At this point, Call-me-Cobber interrupted him – though he found it darn difficult, and for a while you couldn’t tell who was saying what – and he brought in the old rear-Admiral. The ideas, as you’ll have dug, was that this nautical cat should sail in with guns blazing, fling all his grappling-irons on the Hoplite, explode his powder magazine, and keel-haul him before making him walk the plank. But all the time that Fabulous had been speaking, the old boy had been jerking his bald head like a bobbin, and punching himself on both his knees, and when he spoke up, it seemed he couldn’t have agreed more with all that Fabulous had said. He told us the navy wasn’t what it used to be, by God, no! In his day, it seemed, you ate salt fish for breakfast, and shaved in Nelson’s blood. What the fleet needed badly, he told the viewers, and the Board of Admiralty too, was a depth-charge let off under all their bottoms, and he was very glad to hear Hoplite’s constructive criticisms, and would welcome him aboard any ship that he commanded. Hop said that was okay by him, except for the uniform which was too much like an old-style musical, and couldn’t the admiral do something about streamlining it a bit, and getting pink pom-poms for bell-bottomed-Jack like those French matelots have got. They had a bit of an argument over that, with the admiral quoting Trafalgar and the Nile and something I didn’t catch about Coburg harpoons, I think it was, and all this while Call-me-Cobber was trying to chip in, but when he did, they both rammed him immediately, the admiral bellowing ‘Avast!’, and the Hoplite saying, ‘Keep out of this, landlubber,’ till eventually they had to fade the couple out, and move on to the Asian gooroo and the Scotch steak-house products, though you could still he
ar Hoplite and the old admiral having a private ball somewhere off scene in the background.
Well, after all this, the whole circus (except for the cow) gathered in a reception room without any air or windows, and there was more booze on the house, and Cynthia Eve, C.B.E., clapped her hands together, and addressed us. The effort had been fine, she said. Magnificent, she told us. The viewers were buzzing in with complaints and congratulations, and she looked forward to seeing the viewing figures, and some of us must certainly come again (and she gave old Hop an eerie, dazzling smile). It wasn’t often, she went on, she used the word ‘magnificent’: if things just ticked over, all she said was, ‘Thanks so much for coming,’ but this time – well, she’d say it again – the only word that fitted was ‘magnificent’.

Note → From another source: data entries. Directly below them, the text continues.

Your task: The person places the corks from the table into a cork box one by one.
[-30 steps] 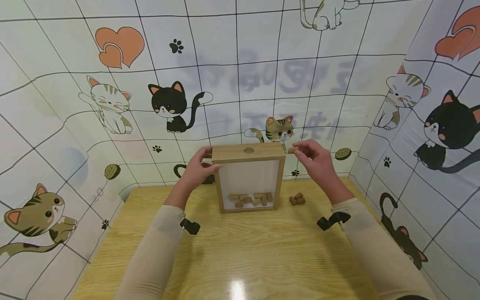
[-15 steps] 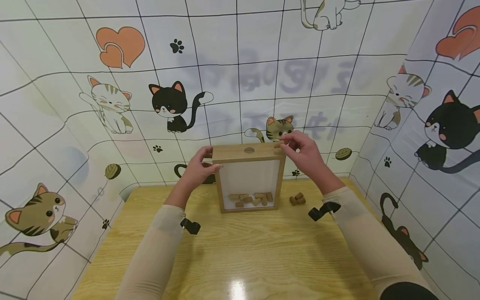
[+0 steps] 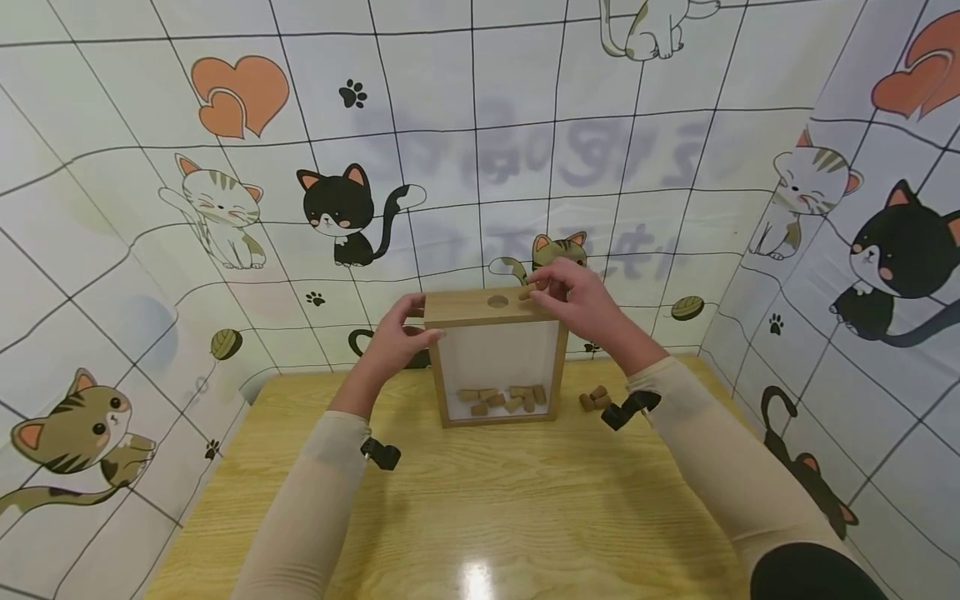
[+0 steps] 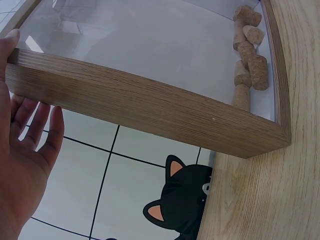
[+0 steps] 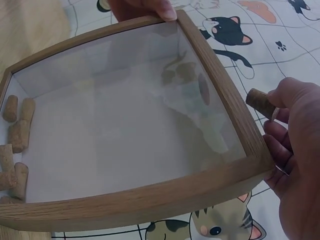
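A wooden shadow box (image 3: 457, 310) with a clear front stands upright on the table, a round hole (image 3: 498, 302) in its top edge. Several corks (image 3: 520, 391) lie along its bottom, also visible in the left wrist view. My left hand (image 3: 393, 340) holds the box by its upper left corner, thumb at the front and fingers behind. Just above the top edge, to the right of the hole, my right hand (image 3: 583, 302) pinches a cork (image 5: 260, 102) between thumb and fingers; its end points toward the hole side.
A small group of loose corks (image 3: 587, 402) sits on the wooden table (image 3: 480, 492) to the right of the box. Close behind the box rises a white grid-patterned cloth (image 3: 442, 100) printed with cats, and it continues along both sides.
My right hand has moved left with the cork, from beside the box's right corner to over its top edge near the hole. My left hand and the box have stayed put.
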`<action>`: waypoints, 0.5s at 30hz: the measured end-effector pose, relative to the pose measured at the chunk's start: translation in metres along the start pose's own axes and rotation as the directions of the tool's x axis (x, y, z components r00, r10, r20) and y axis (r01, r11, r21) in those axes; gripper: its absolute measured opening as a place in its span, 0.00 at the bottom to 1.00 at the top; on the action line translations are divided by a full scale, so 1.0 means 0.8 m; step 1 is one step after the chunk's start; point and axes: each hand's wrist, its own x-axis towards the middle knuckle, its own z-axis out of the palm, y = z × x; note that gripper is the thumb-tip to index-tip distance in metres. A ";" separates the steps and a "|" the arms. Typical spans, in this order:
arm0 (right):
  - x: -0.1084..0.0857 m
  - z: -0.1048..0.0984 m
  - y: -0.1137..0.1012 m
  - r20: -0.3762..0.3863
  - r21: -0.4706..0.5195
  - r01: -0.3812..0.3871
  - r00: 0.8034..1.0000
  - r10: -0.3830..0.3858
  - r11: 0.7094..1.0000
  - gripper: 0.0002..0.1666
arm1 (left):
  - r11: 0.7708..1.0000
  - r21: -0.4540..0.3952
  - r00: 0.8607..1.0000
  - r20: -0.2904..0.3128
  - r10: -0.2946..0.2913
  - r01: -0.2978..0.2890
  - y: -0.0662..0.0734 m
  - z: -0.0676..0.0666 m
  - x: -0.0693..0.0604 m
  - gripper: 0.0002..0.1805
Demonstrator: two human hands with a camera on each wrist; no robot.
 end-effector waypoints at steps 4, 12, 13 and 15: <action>0.008 0.004 -0.005 0.055 -0.011 0.016 0.998 -0.015 1.000 0.12 | 1.000 -0.002 1.000 0.001 0.000 0.000 0.000 -0.001 0.000 0.44; 0.020 0.009 -0.013 0.118 -0.016 -0.007 0.993 0.009 1.000 0.14 | 1.000 -0.001 1.000 0.002 -0.002 0.002 -0.001 -0.001 0.002 0.43; 0.022 0.010 -0.014 0.123 -0.019 -0.010 0.992 0.012 1.000 0.14 | 1.000 0.000 1.000 0.002 -0.001 0.001 -0.001 -0.001 0.002 0.43; 0.024 0.011 -0.015 0.133 -0.025 -0.015 0.991 0.018 1.000 0.15 | 1.000 0.000 1.000 0.003 0.001 -0.001 -0.001 -0.001 0.002 0.43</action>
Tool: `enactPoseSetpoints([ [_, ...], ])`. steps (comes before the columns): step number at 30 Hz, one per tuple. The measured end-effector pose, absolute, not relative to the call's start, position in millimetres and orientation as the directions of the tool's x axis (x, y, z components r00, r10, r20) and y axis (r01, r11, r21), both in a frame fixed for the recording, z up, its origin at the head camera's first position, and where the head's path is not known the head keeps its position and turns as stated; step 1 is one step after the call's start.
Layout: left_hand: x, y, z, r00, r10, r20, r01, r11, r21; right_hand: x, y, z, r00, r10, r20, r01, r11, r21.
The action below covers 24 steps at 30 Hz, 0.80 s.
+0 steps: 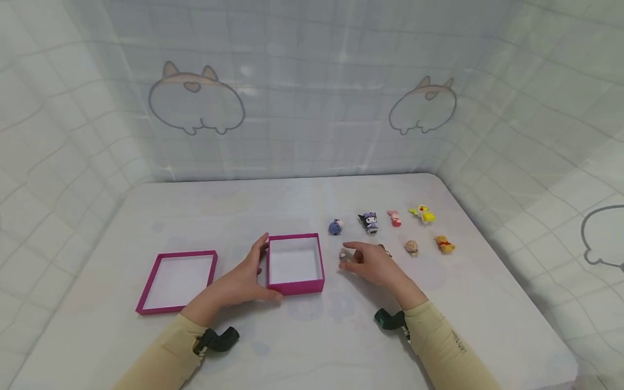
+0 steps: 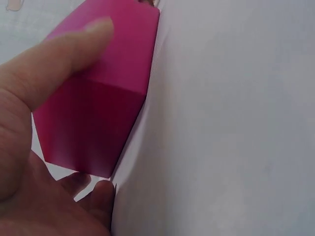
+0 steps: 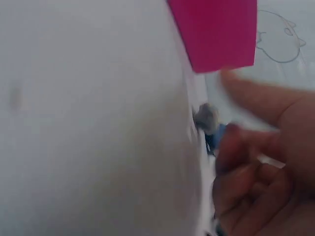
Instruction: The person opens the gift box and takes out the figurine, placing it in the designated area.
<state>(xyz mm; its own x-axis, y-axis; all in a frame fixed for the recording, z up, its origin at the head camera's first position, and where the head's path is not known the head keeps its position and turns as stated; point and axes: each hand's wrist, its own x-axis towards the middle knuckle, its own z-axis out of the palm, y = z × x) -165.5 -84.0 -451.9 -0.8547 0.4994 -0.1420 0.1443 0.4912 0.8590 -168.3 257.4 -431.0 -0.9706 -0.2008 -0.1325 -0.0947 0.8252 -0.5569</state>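
An open, magenta-sided box with a white inside stands at the table's middle. My left hand grips its left side, the thumb on the front face and the index finger at the far left corner. To the right of the box, my right hand is around a small grey figurine, thumb and index finger spread on either side of it. In the right wrist view a gap shows between the thumb and fingers, with the grey figurine beyond them. A brown figurine is partly hidden behind that hand.
A magenta-rimmed lid lies at the left, white inside up. Several figurines stand or lie to the right: blue, black-and-purple, pink, yellow-and-white, beige and orange-yellow. Patterned curtains surround the white table.
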Motion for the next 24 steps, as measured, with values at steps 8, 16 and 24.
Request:
enactPoseSetpoints([
  [8, -180, -94, -408, -0.846, 0.522, -0.111, 0.238, 0.555, 0.797, -168, 261, -362, -0.934, -0.343, 0.099, -0.331, 0.729, -0.599],
  [16, -265, -41, -350, -0.853, 0.521, 0.038, 0.502, 0.797, 0.335, -241, 213, -325, -0.914, -0.392, 0.104, -0.404, 0.858, -0.317],
  [24, -308, -35, -399, -0.932, 0.362, -0.014, 0.354, 0.920, 0.170, -289, 202, -377, -0.958, -0.286, -0.030, -0.283, 0.956, -0.080],
])
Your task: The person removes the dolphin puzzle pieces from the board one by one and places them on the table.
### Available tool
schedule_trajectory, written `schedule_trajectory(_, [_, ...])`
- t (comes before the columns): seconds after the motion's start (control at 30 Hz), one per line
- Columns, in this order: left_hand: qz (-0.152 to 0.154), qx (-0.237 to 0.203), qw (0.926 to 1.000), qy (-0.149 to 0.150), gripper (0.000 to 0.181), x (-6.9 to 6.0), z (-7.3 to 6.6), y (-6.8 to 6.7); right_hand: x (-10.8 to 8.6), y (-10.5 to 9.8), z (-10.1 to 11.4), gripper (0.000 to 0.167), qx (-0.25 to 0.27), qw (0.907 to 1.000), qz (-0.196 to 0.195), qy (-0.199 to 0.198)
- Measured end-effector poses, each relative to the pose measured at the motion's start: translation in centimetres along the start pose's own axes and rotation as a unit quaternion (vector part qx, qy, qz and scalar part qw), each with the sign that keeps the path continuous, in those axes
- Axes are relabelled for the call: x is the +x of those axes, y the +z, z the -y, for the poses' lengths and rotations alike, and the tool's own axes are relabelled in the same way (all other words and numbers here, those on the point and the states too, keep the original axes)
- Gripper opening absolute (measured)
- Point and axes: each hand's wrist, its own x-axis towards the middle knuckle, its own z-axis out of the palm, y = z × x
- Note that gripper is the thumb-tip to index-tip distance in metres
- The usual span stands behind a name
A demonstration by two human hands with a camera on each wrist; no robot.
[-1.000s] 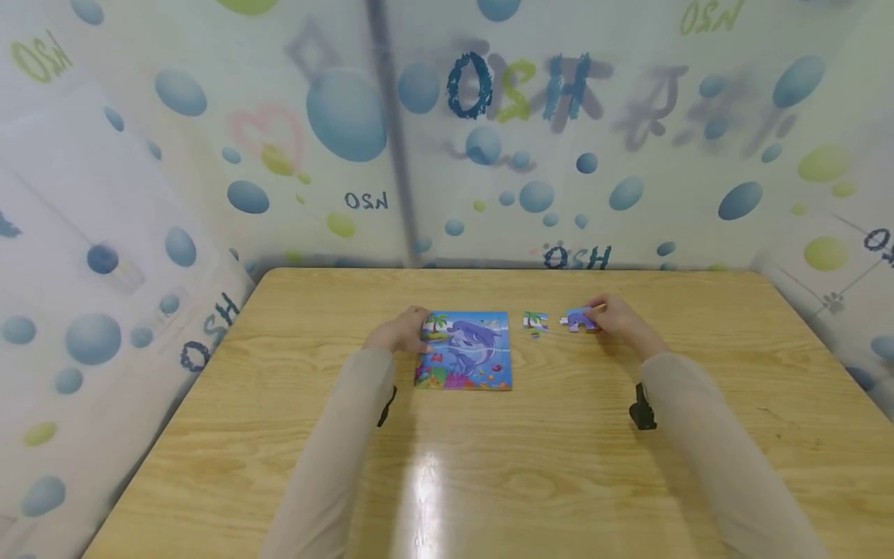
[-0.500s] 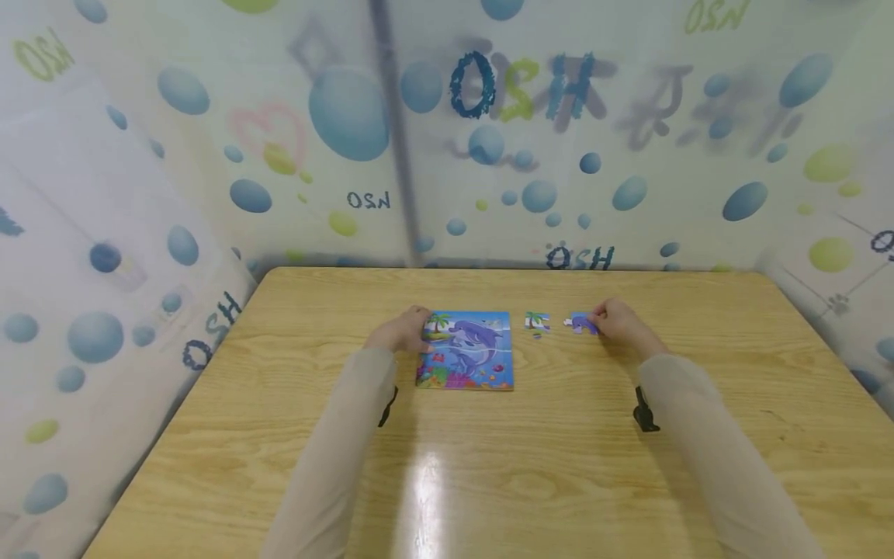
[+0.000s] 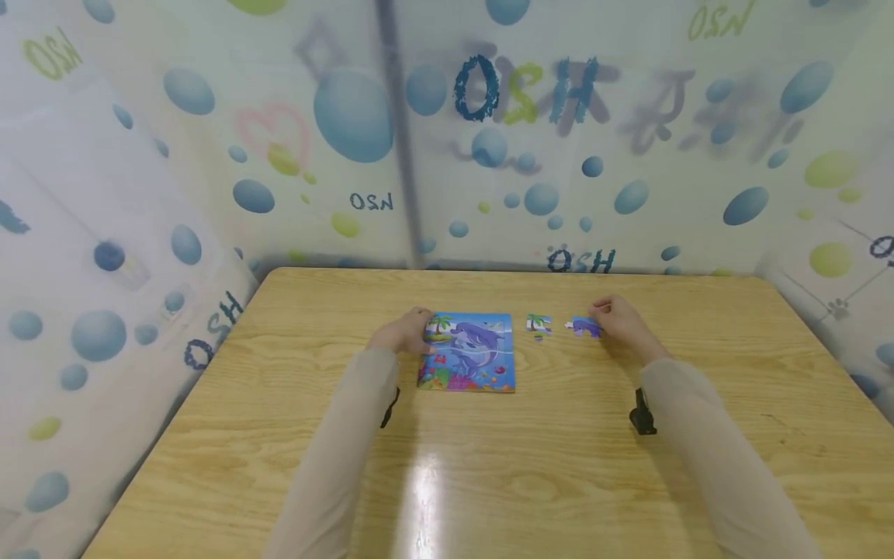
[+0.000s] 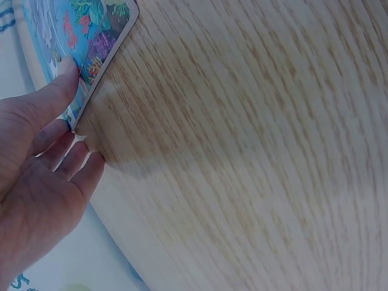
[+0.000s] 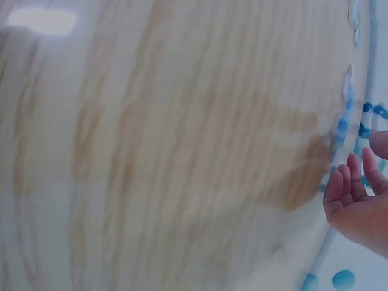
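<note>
A square dolphin puzzle [image 3: 466, 352] lies flat on the table. At its left side is my left hand [image 3: 403, 331]; in the left wrist view that hand [image 4: 45, 163] grips the edge of the puzzle [image 4: 91, 30], thumb on its top face and fingers along the edge. A separate purple dolphin piece [image 3: 583, 326] lies to the right, with my right hand [image 3: 624, 324] at its right end. In the right wrist view the fingers of my right hand [image 5: 361, 197] are loosely bent beside the piece [image 5: 343, 124], thumb apart from them.
Between the puzzle and the dolphin piece lie a palm-tree piece [image 3: 538, 323] and a small blue bit [image 3: 538, 338] just below it. The wooden table [image 3: 531, 473] ends at a patterned wall sheet [image 3: 433, 178] behind.
My right hand has drawn back slightly from the dolphin piece, and more of the piece shows. My left hand has stayed at the puzzle's edge. The head view has shifted a little.
</note>
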Motion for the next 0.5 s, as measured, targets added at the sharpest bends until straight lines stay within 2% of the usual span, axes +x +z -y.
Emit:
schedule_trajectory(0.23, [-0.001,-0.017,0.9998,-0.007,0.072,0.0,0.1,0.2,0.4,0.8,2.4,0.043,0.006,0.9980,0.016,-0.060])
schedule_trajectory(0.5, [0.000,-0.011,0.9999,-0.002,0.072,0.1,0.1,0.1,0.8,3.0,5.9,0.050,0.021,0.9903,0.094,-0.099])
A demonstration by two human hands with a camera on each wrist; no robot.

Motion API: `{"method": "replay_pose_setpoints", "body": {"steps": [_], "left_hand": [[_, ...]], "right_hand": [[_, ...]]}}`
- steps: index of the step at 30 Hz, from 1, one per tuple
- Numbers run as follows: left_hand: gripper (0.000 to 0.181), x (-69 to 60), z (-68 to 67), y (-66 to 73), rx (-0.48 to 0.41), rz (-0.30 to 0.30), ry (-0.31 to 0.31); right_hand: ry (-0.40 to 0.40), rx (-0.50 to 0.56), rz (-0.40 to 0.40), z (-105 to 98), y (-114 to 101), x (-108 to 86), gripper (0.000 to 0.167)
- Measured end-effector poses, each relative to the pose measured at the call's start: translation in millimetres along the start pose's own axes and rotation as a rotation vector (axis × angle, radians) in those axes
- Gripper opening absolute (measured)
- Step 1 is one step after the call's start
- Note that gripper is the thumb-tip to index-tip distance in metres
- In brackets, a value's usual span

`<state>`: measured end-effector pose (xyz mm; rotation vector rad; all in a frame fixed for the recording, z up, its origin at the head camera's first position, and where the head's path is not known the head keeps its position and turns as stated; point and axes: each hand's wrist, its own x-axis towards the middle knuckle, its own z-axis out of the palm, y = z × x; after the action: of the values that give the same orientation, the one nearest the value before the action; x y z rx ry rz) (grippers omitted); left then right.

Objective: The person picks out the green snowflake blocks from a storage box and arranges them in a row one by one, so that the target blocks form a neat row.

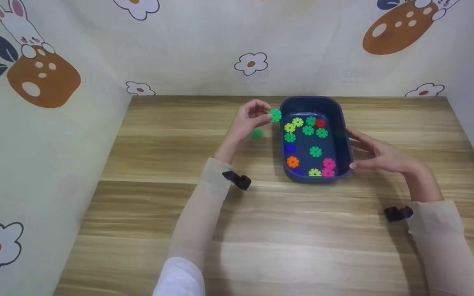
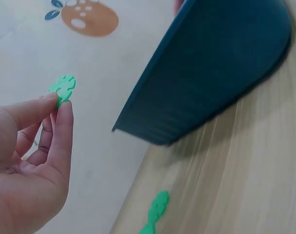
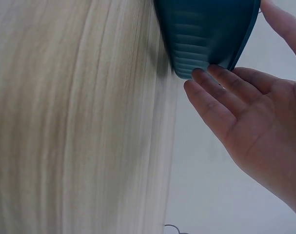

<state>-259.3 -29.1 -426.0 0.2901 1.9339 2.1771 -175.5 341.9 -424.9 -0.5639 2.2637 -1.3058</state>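
The left hand [image 1: 244, 122] pinched a green disc [image 1: 275, 115] by the left rim of the tray [image 1: 337, 119]; the relaxed right hand [image 1: 383, 156] touched its right wall.

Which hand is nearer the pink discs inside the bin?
Right. The right hand touches the bin beside the pink discs; the left hand is beyond the opposite rim, pinching a green disc.
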Motion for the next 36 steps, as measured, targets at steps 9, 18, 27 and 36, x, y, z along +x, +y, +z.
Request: {"method": "replay_pose_setpoints", "body": {"steps": [9,18,27,36], "left_hand": [[0.017,-4.9,-33.2,-10.6,-0.006,-0.025,0.107],[0.024,-10.2,-60.4,-22.8,0.104,-0.091,0.194],[0.024,-14.6,-79.0,-36.6,0.226,-0.117,0.260],[0.025,-19.2,-87.7,-42.3,0.247,-0.175,0.285]], "right_hand": [[-0.006,0.009,0.000,-0.5,-0.3,1.0,0.093],[-0.014,0.006,0.007,-1.7,-1.0,1.2,0.093],[-0.008,0.000,0.015,-1.5,-1.2,1.1,0.093],[-0.011,0.036,-0.015,0.0,-0.3,0.7,0.094]]}}
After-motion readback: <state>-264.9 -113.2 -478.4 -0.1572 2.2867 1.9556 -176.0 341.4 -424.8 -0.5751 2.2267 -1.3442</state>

But the ghost at the wedding was old Call-me-Cobber. Maybe the cat was just tired out, which was understandable, but he seemed to be thoroughly wrought down, and I felt sorry for him, and wished the ex-Deb-of-Last-Year was there so he could weep upon her shoulder. Well, come to think of it, it must be sad to be a Call-me-Cobber: because without that little television box, you’re nobody; and with it, you’re a king in our society – a television personality.
Out on the road, though, Hoplite was a bit sad, too: the boy’s a born artist, I’m convinced, and this taste of the telly magic had disturbed him. There was also his emotional upset, and he said, ‘By the way, although it’s all over with Nebraska, he’s asked me to visit him at his base, and in spite of all my pangs, I just can’t resist the opportunity. Will you come too? I’d love to see the occupation army.’
‘It’ll be air personnel,’ I said. ‘The army’s left.’
‘Well, tailored uniforms, and gorgeous work clothes, like their films of prisons. You’re not tempted?’
I told him okay, but I had to leave him just for now, because if I didn’t, I’d have to bed down there and then upon the pavement. Because the fact was, I was spent.